The lawyers are going to work some more on what should happen when the Buffalo Ridge II wind farm in eastern South Dakota reaches the end of its service life.
The state Public Utilities Commission discussed the proposal Tuesday with attorneys representing Iberdrola Renewables. The international company owns the turbines and related equipment.
They agreed that Brett Koenecke, a Pierre lawyer for the company, should find different phrasing for the plan, so that the commission isn’t designated as a beneficiary but would have oversight authority.
Located north of Brookings, in Brookings and Deuel counties, the towers and giant turbine blades of Buffalo Ridge II can be seen to the east by motorists on I-29 traveling through the area near the White, Astoria and Toronto communities.
Commission chairman Chris Nelson said Tuesday the plan will be brought up again at “a point to be determined.” He said the plan needs to be flexible in designating beneficiaries.
The commission approved the project in April 2009. Since then, the commission has started requiring plans for winding down wind projects and removing equipment.
Koenecke said the commission could assign its rights to another party. “I think assignability is probably the answer to the question now and in the future as well,” Koenecke said.
“I think you’re on the right track,” Nelson replied.
Commissioner Kristie Fiegen questioned Koenecke on what happens to old blades after removal.
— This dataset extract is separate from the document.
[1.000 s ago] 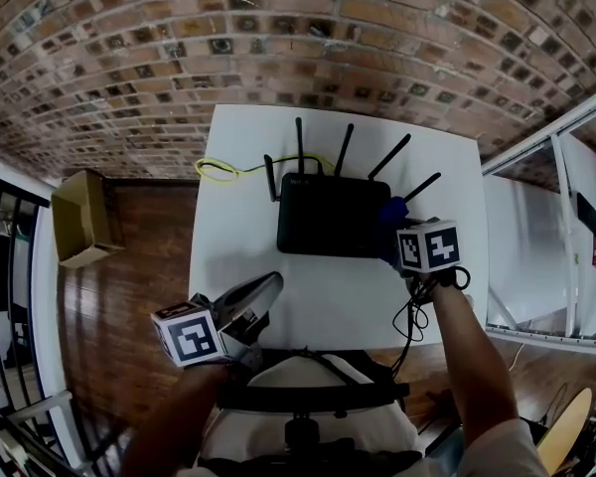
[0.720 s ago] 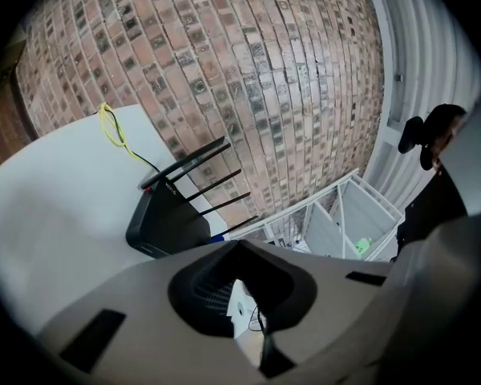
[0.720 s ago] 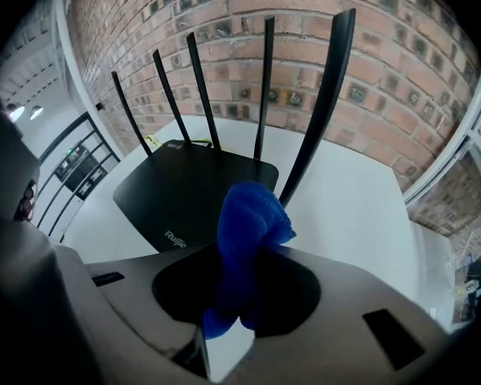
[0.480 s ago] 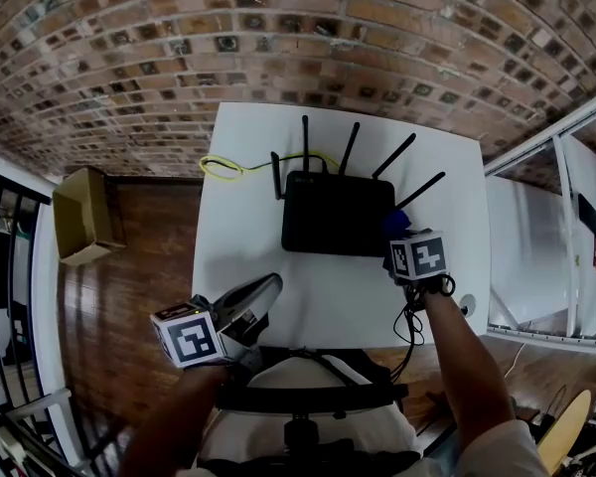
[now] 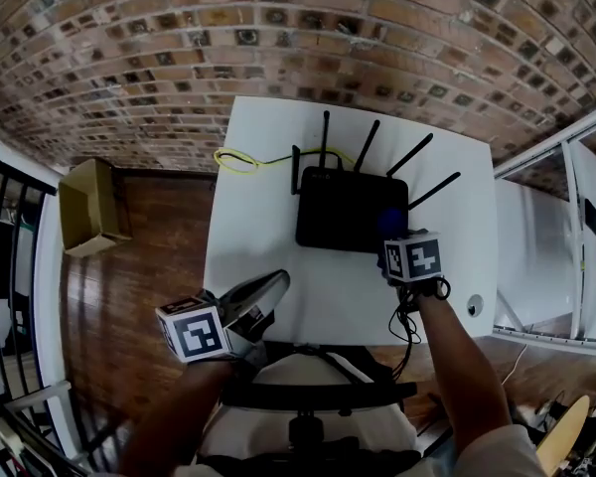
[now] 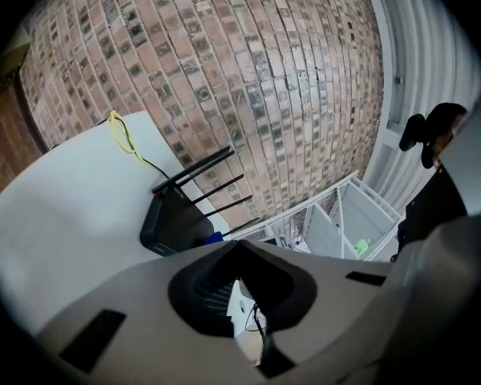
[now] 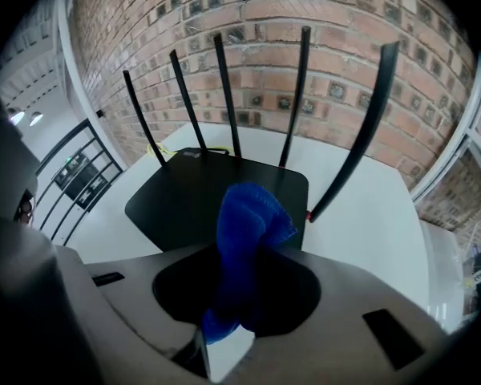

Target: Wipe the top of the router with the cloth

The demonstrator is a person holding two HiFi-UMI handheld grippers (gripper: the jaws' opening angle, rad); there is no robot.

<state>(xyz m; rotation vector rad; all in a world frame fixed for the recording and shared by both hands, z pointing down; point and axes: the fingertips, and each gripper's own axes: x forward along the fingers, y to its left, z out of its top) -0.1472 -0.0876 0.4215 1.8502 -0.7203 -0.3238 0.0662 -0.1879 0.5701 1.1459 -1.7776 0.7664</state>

Koenecke said they would be hauled to an approved disposal site within 60 miles. The plan indicates the estimated removal cost at $6,000 per blade or $18,000 per unit. Fiegen said the commissioners have started to notice news stories from other states about blades that haven’t been properly disposed.
Said Koenecke, “It’s a concern that is not unique to you or this meeting. It’s something to think about.”
Commissioner Gary Hanson sounded satisfied overall.
“I’m comfortable with what we have before us. If it can be improved, wonderful,” Hanson said.
He agreed with Nelson that individual landowners shouldn’t be named as beneficiaries.
“We structure these documents so they can outlast all of us,” Hanson said.